PAROLE SPICCE, DRITTE AL CUORE

di LUCA SERAFINI – Roberta butta parole sul foglio con la pancia, poi le mette insieme con il cuore. Condivide con il lettore emozioni, paure, forza, speranza, in racconti di poche pagine ciascuno. Con un alone di mistero su un percorso invece solare.

Ci sono la sua degenza in ospedale con l’inquietudine dell’incertezza, poi una famiglia normale dove però il cane (forse) parla. Il segreto di un mendicante sussurrato all’orecchio di un bambino. L’anonima, ripetitiva esistenza di una panettiera che si irradia quando un ragazzo, scegliendo con l’acquolina sul suo ricco bancone, vuole comprare un pezzo di focaccia chiedendole quale mangerebbe lei. E la fa sentire, per una volta con una semplice domanda, viva e importante. E il passaggio che forse più ho amato, del fanciullo che non parla ma disegna quello che vede e quello che prova, quello che sente e quello che vuole.

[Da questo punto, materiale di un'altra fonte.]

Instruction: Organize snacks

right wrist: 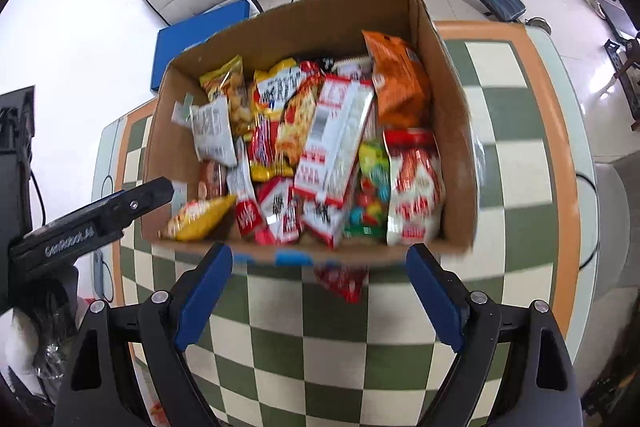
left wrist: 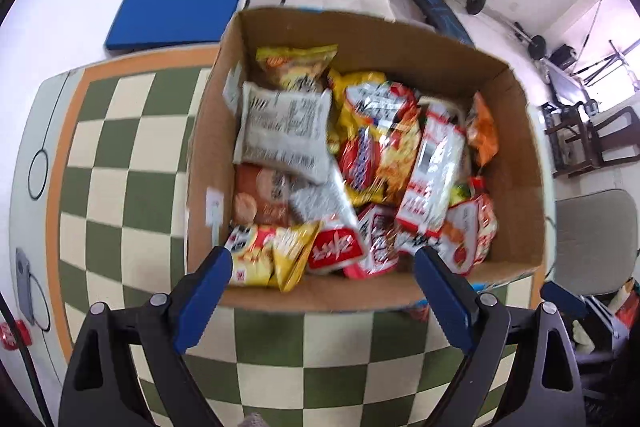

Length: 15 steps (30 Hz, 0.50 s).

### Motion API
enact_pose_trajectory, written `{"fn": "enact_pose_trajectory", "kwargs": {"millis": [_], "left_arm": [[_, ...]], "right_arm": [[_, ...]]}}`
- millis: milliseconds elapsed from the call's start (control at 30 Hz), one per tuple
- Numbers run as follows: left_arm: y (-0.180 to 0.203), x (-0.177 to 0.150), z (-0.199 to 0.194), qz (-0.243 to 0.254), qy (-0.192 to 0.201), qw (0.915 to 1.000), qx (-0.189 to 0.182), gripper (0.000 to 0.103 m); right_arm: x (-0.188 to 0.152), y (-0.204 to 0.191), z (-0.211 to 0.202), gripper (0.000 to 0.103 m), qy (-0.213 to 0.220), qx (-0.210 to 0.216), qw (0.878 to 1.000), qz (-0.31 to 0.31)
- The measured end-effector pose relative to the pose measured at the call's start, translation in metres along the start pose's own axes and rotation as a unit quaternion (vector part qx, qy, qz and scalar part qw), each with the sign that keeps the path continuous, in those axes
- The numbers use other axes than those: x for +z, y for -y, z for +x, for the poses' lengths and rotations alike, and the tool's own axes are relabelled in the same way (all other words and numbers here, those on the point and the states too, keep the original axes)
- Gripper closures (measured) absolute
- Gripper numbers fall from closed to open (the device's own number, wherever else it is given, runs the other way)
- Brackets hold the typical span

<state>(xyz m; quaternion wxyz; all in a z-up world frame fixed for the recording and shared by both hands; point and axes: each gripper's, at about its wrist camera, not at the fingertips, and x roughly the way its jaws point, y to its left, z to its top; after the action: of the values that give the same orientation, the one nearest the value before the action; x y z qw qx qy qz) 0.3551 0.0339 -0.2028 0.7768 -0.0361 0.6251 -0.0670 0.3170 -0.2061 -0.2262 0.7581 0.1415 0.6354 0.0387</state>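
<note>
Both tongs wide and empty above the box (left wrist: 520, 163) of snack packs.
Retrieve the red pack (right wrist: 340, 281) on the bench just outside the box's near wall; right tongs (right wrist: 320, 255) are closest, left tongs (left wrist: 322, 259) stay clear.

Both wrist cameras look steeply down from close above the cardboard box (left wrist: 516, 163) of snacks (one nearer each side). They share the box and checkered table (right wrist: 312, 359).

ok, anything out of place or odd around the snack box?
One red snack packet lies on the checkered tablecloth just outside the cardboard box, against its near wall, while the rest are piled loosely inside. Both tongs, left and right, are open and empty. No visible spill or damage.
</note>
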Motion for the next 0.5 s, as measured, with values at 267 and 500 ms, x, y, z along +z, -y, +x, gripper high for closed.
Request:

Sembra che a un certo punto quasi monti la delusione nel lettore, perché i racconti sì, sono spicci, anche troppo. Roberta non si dilunga nei particolari, nei dettagli, nelle descrizioni. Gioca a carte scoperte mettendo sul tavolo i suoi sentimenti, con sorrisi frammentari e una malinconia costante, eppure donando raggi di luce, sobbalzi allegri sul suo sentiero di forma acerba, ma di grande spessore.

Un’ora e mezza di lettura incontrando la nonna che descrive il suo amore fedele per il marito, poi un pacifico discorso di guerra e un sogno ancora rivolto all’amore.

Infine un terribile, elettrizzante gioco, una sfida al limite di uno studente per dimostrare a una ragazza la solidità dei propri sentimenti. Come i frammenti di un film incollato, scena dopo scena, dialogo dopo dialogo, per farti arrivare sereno a titoli di coda pitturati con coraggio.